CPJ urges OAS not to weaken human rights system

March 18, 2013

Dear OAS Ministers of Foreign Affairs:

Ahead of the assembly of the Organization of American States on March 22, the Committee to Protect Journalists urges you to oppose any attempts to debilitate the regional human rights system. The failure of member states to preserve the autonomy and independence of the Inter-American Commission on Human Rights and its special rapporteur on freedom of expression would make citizens throughout the hemisphere more vulnerable to human rights violations and represent a blow to democracy in the Americas.

The OAS assembly will convene in Washington, D.C., to decide on a series of proposals to revise the regional human rights commission. Introduced by Ecuador with the stated goal of strengthening the system, the changes would in fact bar the rapporteur’s office from seeking autonomous financial support, reduce its independence by allowing member states to assert greater control, and prevent it from publishing reports on freedom of expression. The series of 53 recommendations won initial approval during the 2012 General Assembly in Cochabamba, Bolivia.

CPJ research shows the proposed changes are part of an effort launched by a group of states at odds with the commission’s role to promote and protect human rights. The charge has been led by Ecuador and supported by the Bolivarian Alliance for the Americas, or ALBA, which also includes Venezuela, Bolivia, Nicaragua, Cuba, Dominica, Antigua and Barbuda, and Saint Vincent and the Grenadines.

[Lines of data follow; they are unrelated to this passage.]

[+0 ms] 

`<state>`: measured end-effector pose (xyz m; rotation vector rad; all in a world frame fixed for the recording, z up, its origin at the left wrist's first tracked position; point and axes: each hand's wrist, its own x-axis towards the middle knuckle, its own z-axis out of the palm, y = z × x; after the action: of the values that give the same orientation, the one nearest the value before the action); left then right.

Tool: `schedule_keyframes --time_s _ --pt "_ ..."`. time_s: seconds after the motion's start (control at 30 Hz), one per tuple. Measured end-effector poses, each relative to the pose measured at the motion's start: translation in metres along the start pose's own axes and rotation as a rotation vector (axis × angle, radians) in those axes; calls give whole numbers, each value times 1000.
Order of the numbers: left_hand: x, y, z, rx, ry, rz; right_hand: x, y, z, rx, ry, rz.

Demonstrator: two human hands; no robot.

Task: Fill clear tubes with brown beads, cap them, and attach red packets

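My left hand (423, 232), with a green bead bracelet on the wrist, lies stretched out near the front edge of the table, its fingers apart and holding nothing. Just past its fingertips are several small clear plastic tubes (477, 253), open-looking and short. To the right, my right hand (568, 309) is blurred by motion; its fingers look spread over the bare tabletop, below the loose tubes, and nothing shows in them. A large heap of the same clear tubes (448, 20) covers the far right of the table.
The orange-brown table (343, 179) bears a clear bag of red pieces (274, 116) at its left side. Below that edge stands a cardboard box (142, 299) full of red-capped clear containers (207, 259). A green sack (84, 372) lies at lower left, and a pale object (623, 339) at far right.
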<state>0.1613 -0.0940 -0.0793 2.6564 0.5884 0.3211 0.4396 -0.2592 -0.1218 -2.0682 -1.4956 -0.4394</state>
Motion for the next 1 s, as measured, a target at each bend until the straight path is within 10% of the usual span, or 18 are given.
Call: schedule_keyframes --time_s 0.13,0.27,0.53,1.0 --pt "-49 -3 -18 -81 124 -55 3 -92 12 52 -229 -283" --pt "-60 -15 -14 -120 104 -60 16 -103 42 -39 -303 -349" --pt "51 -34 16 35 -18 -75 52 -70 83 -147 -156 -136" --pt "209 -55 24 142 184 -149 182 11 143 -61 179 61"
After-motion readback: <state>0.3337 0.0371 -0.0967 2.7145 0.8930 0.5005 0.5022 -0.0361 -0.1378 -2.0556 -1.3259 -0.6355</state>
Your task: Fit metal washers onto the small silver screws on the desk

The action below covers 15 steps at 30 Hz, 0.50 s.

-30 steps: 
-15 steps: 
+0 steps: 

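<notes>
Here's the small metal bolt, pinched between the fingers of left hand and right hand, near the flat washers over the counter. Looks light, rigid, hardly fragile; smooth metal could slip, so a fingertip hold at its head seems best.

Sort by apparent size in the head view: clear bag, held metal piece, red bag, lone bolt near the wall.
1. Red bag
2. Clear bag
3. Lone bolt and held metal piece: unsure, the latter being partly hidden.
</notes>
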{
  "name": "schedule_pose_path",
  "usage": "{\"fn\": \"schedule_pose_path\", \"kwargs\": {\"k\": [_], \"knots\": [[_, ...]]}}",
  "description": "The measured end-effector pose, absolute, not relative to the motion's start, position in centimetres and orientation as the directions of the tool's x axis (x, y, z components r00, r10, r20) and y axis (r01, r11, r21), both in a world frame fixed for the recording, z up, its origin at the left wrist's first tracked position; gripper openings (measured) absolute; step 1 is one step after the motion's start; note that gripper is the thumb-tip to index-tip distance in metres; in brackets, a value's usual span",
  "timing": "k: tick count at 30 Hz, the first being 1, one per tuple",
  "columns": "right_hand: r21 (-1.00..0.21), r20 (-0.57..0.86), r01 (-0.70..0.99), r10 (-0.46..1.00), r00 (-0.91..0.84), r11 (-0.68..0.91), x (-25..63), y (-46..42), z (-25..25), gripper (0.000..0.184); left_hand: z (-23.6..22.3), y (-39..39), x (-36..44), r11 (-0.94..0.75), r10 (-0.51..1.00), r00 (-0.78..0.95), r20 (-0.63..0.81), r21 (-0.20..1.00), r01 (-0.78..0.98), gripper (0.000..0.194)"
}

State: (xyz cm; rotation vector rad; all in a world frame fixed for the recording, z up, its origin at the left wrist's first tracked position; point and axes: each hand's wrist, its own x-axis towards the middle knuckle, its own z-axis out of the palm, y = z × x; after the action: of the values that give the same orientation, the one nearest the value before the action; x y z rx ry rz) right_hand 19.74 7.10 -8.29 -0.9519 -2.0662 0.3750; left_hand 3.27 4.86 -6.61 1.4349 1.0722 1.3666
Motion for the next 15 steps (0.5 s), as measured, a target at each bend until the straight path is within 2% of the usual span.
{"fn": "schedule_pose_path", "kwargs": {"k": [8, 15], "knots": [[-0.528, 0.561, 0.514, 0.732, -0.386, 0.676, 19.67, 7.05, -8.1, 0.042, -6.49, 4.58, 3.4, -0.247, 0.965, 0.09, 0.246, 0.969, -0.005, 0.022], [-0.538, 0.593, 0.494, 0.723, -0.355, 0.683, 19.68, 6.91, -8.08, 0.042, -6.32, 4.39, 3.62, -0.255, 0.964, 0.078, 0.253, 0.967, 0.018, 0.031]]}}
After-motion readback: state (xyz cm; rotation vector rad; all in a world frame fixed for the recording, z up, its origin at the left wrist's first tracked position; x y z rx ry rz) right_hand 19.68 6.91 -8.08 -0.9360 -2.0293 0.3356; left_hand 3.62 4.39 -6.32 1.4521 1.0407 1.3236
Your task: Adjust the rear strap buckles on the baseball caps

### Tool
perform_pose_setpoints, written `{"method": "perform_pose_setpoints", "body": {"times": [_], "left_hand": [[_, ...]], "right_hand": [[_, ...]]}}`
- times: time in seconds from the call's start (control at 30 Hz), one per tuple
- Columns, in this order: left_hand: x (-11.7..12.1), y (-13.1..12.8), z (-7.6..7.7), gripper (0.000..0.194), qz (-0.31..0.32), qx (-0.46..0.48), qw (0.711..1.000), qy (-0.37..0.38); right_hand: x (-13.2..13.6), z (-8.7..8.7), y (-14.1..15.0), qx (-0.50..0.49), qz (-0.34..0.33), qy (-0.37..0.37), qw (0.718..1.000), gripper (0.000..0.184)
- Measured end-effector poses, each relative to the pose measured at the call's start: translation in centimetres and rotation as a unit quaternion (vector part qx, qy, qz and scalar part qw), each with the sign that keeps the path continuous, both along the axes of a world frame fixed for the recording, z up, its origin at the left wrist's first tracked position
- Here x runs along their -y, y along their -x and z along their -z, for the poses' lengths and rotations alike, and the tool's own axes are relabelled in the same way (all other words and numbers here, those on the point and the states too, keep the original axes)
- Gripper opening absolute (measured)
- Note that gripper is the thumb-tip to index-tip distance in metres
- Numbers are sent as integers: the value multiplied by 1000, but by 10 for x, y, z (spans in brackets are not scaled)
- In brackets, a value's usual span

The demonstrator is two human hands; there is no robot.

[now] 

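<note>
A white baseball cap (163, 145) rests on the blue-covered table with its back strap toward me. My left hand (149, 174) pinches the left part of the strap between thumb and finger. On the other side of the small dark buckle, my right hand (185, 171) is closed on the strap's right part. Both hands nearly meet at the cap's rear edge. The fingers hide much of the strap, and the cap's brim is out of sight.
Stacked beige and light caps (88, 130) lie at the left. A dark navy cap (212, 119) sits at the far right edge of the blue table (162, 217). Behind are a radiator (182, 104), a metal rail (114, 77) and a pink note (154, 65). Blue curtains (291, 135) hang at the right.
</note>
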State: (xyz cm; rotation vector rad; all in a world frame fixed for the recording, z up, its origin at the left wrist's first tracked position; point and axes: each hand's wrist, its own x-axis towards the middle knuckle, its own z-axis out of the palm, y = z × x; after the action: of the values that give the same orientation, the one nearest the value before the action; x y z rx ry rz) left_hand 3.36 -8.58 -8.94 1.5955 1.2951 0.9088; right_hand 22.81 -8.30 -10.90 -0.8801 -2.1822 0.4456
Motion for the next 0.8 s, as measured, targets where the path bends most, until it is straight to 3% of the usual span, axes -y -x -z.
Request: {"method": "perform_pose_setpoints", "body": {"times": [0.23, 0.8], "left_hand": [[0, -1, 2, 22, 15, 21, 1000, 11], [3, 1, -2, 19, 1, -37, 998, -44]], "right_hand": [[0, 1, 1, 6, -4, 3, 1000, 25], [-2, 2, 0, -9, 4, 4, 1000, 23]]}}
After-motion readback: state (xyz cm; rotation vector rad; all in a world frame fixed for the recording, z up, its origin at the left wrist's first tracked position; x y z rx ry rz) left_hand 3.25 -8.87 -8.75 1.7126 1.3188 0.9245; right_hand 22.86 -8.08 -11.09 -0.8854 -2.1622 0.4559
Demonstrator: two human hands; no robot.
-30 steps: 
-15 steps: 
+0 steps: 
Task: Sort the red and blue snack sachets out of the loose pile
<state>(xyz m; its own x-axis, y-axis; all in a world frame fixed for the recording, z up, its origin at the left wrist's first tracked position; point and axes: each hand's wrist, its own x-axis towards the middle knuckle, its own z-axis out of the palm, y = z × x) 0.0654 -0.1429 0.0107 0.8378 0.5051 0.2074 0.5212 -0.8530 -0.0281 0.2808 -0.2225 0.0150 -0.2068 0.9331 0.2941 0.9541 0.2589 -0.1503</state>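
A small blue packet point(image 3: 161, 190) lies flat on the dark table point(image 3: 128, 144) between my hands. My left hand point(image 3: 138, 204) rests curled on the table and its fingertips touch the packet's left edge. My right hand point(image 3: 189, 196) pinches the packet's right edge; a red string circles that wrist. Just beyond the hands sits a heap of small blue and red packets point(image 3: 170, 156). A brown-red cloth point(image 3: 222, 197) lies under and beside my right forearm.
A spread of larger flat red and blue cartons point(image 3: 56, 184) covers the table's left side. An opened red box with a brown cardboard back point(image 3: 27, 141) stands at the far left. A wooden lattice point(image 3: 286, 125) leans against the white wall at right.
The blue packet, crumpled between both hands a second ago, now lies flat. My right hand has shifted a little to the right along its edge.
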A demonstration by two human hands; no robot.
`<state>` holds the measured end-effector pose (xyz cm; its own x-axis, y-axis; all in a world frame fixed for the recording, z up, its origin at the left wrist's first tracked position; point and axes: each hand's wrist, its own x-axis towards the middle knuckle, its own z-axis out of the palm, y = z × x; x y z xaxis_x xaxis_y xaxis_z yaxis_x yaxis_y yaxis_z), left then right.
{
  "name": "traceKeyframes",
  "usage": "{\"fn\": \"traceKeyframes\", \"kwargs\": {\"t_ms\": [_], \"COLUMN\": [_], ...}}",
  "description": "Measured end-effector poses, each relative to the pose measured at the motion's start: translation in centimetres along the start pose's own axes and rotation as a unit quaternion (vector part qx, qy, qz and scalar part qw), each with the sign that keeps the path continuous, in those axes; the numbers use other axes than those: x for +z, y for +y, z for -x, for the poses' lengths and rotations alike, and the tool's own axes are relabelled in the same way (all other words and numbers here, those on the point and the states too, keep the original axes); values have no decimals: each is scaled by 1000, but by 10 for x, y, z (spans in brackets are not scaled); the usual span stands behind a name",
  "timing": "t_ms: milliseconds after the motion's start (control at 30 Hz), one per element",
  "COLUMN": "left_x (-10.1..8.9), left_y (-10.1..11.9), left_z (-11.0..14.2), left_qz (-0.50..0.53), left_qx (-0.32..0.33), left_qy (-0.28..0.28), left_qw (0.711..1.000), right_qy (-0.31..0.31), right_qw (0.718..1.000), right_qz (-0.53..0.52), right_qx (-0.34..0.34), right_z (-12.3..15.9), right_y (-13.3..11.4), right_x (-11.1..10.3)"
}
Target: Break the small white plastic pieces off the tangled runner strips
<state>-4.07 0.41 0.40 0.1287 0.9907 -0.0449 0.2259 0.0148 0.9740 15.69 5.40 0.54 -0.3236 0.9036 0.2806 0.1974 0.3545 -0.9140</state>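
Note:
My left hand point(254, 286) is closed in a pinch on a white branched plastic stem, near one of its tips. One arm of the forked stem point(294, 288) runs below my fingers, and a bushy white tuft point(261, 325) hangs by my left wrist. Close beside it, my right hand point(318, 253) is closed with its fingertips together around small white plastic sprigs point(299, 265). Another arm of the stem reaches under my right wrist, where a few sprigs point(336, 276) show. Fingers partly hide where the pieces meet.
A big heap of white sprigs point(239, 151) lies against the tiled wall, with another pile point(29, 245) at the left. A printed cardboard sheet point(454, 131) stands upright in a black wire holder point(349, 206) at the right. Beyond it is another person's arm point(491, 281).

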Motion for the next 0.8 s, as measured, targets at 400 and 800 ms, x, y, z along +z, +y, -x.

Several ALBA countries have dismal press freedom records. In Ecuador, for example, the government has enacted laws to restrict free expression, smeared critics, and filed defamation suits against detractors. Its actions follow similar ones taken by Venezuela, while the Bolivian and Nicaraguan governments have promoted anti-media policies.

Countries that have been pillars of the system and should be leading its defense, including Brazil and Argentina, have instead remained silent.

In late 2012, the commission pledged to study the recommendations, consult with all actors, and make its own adjustments to the regulations. This process, as stated by the commission, will be conducted during the first half of 2013. Allowing the IACHR to examine proposals and adjust its own rules is a long-standing practice designed to insulate the body from the political influence of its member states.

During a March 11 meeting in Guayaquil between most of the signatories of the American Convention on Human Rights, the Ecuadoran government made another attempt to lobby member states to circumvent the established protocol and ultimately weaken the human rights the system. The group, led by President Rafael Correa and Foreign Minister Ricardo Patiño, drafted a declaration, signed by 18 nations, in which it was agreed that the OAS would fully fund the hemispheric human rights system–which in practice could seriously restrict the functioning of the special rapporteur for freedom of expression, whose funding is largely provided by outside sources. Other aspects of the declaration could open up the statutory framework of the IACHR to a broad review and potentially weaken its structure. While the declaration does not legally bind the OAS, Nicaragua has already drafted a resolution to ensure it is part of the discussion on March 22.

For more than 50 years, the human rights system has served as the last line of defense for citizens facing abusive treatment throughout the hemisphere. It has intervened directly in cases of imminent danger–ordering governments to provide security for threatened journalists, for instance–and issued in-depth reports on systemic human rights abuses. Widely seen as an international model, the commission and its rapporteur have upheld such fundamental democratic principles as due process, separation of powers, and freedom of expression. The body has played a key role in documenting abuses committed by dictatorial regimes in the 1970s and 1980s. With democratization in the region, the system began to address the legacy of the dictatorships and their impact on democratic institutions.

At the same time, the special rapporteur on freedom of expression, created in 1997, has consistently denounced official censorship, campaigned against criminal defamation laws, and promoted access to information. Thanks to its efforts, laws criminalizing desacato, or disrespect, have been repealed in Paraguay, Costa Rica, Peru, Chile, Honduras, Panama, Nicaragua, Uruguay, and Bolivia. Mexico has decriminalized defamation laws at the federal level, while Argentina eliminated libel and slander on matters of public interest.

We believe that approval of these proposals by the OAS assembly would seriously damage the independence of the commission, neutralize the work of a leader in the promotion of fundamental human rights, and strip a vital layer of protection for citizens throughout the region.

The reputation of any country with a stated commitment to human rights and freedom of expression would be seriously damaged if these changes are approved. We urge you to reject the proposals.